Fry the Romano bell pepper
4
  • Heat a drizzle of olive oil in a frying pan with a lid and fry the Romano pepper, covered, for 8 - 10 minutes over medium heat. Turn the Romano pepper over halfway through the cooking time.
  • Roughly chop the parsley.
  • Roughly chop the green olives and the almonds.
Finish the stew
5
  • Stir the green olives and half of the parsley through the stew, then season to taste with salt and pepper.

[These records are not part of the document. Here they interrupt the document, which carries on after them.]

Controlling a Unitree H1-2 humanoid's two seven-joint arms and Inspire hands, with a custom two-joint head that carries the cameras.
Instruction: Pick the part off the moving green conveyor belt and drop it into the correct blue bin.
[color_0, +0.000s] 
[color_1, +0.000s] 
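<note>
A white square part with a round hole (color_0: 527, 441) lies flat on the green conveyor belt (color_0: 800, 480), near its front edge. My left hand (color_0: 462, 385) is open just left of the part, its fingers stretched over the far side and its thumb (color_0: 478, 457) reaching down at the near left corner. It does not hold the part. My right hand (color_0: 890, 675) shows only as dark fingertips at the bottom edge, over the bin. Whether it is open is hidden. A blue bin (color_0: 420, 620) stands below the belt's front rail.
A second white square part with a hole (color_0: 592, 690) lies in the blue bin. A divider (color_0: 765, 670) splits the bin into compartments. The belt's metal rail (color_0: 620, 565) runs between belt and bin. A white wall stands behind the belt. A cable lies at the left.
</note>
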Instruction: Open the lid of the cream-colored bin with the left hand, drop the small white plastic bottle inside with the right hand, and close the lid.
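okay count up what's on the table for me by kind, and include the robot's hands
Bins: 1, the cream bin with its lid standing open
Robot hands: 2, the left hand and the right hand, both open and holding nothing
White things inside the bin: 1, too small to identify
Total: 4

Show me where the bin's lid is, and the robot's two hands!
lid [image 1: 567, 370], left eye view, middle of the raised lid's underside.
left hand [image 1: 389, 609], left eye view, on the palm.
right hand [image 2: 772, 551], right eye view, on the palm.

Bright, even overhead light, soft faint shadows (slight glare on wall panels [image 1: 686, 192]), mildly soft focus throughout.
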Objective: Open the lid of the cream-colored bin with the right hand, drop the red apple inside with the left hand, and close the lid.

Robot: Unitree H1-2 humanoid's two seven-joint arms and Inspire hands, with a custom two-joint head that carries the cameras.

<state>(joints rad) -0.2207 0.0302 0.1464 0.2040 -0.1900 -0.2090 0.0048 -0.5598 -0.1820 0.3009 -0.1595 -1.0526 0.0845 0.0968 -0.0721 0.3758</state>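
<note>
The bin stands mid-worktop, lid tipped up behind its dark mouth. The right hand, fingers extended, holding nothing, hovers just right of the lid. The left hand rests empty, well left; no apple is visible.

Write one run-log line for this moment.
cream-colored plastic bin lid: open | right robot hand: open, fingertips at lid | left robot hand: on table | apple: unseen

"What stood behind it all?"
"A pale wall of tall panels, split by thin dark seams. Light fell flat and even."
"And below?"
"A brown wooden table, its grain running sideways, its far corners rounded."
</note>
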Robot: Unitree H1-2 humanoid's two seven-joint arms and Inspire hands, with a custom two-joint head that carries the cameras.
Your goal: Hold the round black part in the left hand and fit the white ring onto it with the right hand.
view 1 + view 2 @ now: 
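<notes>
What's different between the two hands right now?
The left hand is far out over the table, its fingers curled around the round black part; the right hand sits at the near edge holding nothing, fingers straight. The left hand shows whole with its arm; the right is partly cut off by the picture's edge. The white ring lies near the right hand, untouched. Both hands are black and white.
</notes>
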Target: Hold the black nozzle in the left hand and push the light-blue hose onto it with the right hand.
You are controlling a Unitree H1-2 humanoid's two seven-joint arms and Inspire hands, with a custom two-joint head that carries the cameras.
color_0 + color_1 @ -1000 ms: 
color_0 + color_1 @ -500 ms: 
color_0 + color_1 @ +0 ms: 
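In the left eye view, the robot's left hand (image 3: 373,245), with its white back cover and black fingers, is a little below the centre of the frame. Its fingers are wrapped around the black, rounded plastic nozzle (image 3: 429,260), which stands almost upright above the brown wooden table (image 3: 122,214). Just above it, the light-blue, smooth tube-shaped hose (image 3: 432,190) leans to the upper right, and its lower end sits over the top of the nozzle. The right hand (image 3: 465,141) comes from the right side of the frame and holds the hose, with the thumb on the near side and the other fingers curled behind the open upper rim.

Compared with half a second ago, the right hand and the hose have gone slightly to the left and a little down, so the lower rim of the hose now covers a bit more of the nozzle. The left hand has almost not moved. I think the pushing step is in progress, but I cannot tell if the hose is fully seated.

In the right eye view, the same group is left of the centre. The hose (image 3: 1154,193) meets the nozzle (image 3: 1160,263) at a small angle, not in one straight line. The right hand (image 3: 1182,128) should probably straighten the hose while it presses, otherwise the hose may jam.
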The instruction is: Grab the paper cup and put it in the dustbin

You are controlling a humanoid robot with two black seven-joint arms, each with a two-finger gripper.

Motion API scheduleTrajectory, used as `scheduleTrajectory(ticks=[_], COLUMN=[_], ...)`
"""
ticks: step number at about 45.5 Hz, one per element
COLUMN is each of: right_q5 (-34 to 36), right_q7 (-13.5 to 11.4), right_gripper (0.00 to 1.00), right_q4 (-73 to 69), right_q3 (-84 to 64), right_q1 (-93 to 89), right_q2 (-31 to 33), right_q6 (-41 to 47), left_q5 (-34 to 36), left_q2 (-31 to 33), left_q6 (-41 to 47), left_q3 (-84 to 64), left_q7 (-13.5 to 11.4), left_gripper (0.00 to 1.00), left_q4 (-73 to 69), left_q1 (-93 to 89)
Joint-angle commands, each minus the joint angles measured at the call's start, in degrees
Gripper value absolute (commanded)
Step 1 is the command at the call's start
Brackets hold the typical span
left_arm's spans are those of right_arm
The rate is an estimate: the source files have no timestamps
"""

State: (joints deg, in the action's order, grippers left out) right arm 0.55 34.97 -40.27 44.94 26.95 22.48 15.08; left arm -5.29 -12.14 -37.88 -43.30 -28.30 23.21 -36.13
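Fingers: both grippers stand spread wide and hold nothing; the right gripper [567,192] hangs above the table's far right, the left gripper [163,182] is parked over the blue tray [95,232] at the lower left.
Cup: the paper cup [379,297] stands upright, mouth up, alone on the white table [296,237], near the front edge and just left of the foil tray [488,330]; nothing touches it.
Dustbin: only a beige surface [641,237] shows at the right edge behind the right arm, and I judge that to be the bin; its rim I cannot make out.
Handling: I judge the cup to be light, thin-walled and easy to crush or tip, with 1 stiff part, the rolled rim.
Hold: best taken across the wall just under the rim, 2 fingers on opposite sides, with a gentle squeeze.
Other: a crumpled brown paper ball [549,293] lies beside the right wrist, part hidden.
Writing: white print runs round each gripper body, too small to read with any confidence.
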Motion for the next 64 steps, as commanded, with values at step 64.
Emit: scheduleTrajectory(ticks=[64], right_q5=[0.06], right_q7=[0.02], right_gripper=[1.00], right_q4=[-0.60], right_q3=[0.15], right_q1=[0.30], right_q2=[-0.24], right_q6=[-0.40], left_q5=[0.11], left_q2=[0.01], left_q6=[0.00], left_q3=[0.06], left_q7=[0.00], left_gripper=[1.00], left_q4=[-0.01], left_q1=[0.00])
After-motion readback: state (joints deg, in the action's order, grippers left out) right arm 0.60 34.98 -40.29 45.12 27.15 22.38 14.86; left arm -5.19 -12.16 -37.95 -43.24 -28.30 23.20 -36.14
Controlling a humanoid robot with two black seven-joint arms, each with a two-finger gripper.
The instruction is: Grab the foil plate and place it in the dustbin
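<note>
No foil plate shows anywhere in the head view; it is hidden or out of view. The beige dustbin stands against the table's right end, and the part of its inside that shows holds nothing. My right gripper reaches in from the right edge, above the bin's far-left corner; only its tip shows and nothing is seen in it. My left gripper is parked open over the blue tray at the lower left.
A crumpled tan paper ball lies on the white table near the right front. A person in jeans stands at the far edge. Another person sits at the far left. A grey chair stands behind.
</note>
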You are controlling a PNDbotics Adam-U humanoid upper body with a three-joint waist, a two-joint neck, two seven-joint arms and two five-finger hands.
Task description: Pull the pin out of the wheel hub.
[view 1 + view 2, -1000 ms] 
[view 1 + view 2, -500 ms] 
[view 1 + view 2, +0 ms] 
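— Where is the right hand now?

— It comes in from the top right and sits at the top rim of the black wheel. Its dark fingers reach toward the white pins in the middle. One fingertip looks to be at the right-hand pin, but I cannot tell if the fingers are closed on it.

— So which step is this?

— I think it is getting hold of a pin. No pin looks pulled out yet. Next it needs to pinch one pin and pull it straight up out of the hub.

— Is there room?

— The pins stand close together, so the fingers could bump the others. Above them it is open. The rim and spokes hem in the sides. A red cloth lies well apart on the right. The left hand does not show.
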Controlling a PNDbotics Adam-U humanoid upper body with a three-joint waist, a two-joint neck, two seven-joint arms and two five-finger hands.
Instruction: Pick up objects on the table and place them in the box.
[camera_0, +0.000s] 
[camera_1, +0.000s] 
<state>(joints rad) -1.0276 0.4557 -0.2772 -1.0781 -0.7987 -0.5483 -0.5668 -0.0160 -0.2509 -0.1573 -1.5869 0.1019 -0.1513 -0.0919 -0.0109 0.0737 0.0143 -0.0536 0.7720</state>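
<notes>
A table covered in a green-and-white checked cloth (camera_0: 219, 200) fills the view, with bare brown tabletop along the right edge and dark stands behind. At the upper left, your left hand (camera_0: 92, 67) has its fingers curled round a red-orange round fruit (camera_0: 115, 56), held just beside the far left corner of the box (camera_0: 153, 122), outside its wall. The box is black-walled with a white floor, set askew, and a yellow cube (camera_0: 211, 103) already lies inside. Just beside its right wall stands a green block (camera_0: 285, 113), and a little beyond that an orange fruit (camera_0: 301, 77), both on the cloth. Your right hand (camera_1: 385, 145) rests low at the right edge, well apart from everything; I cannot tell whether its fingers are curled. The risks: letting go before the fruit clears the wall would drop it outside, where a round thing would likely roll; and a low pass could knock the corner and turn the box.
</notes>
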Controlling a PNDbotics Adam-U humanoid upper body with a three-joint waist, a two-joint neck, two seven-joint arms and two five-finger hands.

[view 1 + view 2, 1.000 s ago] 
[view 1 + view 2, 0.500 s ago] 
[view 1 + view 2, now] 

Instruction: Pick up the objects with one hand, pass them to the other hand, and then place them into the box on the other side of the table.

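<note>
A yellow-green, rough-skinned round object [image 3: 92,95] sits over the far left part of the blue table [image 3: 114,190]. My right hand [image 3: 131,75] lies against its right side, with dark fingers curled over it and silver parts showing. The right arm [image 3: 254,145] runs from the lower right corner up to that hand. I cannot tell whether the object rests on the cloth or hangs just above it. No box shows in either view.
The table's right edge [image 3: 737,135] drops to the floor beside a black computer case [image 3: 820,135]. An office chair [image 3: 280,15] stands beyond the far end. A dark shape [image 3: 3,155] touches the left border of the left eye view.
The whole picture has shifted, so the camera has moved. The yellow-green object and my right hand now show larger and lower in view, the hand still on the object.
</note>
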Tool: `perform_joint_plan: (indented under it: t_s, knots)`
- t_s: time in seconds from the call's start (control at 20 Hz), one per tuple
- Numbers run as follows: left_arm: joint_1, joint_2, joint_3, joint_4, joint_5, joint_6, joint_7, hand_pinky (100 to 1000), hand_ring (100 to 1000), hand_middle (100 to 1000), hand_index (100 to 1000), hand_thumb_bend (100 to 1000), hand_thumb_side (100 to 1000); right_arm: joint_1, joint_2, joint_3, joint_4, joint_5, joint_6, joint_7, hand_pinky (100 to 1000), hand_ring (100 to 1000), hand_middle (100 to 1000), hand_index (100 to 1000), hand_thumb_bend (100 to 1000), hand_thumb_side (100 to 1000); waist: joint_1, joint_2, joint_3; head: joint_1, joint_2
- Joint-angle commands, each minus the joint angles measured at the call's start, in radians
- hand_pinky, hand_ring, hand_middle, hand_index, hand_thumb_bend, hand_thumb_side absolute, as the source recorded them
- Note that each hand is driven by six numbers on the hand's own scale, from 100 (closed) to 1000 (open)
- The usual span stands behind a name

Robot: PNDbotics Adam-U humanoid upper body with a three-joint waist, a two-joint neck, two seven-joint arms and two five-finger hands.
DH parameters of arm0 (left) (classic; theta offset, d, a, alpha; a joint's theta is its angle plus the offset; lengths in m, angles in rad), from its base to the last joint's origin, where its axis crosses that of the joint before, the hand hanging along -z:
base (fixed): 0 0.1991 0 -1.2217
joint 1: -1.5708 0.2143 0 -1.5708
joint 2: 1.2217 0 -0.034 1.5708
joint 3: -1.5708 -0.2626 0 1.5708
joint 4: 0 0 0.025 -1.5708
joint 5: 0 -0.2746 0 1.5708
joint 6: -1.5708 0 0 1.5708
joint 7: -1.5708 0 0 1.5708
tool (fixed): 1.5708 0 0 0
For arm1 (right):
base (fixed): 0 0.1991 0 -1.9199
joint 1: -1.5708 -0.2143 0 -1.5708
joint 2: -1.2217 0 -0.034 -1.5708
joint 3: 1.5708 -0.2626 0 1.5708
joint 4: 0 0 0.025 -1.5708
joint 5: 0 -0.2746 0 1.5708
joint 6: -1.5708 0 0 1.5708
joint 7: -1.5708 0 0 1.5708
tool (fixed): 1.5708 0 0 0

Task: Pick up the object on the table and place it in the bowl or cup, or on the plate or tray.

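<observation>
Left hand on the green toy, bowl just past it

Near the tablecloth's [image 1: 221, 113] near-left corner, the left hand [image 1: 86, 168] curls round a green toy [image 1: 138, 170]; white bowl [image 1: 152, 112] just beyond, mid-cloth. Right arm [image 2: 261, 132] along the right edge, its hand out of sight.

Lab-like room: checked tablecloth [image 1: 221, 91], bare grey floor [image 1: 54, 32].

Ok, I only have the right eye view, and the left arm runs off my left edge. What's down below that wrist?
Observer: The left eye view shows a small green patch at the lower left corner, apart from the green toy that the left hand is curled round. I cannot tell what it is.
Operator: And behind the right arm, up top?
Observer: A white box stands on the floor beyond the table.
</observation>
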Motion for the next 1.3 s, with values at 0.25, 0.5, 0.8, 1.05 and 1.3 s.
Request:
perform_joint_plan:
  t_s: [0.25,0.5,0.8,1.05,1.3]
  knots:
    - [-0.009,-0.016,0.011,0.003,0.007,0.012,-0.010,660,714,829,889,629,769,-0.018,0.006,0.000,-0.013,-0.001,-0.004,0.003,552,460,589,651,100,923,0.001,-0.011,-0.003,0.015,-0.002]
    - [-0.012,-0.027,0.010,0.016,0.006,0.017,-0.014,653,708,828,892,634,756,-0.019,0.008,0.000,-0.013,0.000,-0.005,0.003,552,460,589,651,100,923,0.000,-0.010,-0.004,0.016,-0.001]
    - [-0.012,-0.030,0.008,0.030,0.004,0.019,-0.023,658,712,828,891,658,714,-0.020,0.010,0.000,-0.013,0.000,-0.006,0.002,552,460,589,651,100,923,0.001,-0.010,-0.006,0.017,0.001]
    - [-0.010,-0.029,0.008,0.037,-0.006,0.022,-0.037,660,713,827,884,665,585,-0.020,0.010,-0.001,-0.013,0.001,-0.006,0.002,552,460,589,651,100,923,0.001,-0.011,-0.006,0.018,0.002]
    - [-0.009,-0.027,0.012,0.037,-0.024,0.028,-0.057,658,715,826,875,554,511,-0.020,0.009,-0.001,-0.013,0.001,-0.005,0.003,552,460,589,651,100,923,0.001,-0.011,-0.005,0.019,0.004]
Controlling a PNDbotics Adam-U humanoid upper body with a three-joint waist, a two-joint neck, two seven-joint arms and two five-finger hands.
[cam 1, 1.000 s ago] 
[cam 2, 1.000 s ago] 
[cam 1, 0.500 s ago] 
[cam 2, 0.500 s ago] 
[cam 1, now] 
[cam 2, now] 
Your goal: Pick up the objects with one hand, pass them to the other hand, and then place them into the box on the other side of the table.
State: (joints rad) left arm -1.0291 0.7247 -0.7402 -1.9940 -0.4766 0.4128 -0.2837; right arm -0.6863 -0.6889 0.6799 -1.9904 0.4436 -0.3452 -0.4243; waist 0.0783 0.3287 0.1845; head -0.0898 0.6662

  • Heat a clean frying pan over high heat, then toast the almonds and remaining panko breadcrumbs until golden-brown. Remove from the pan and set aside.
Serve
6
  • Transfer the Romano bell pepper to the plates and scoop the stew into it. 
  • Garnish with the panko breadcrumbs, almonds and rest of the parsley.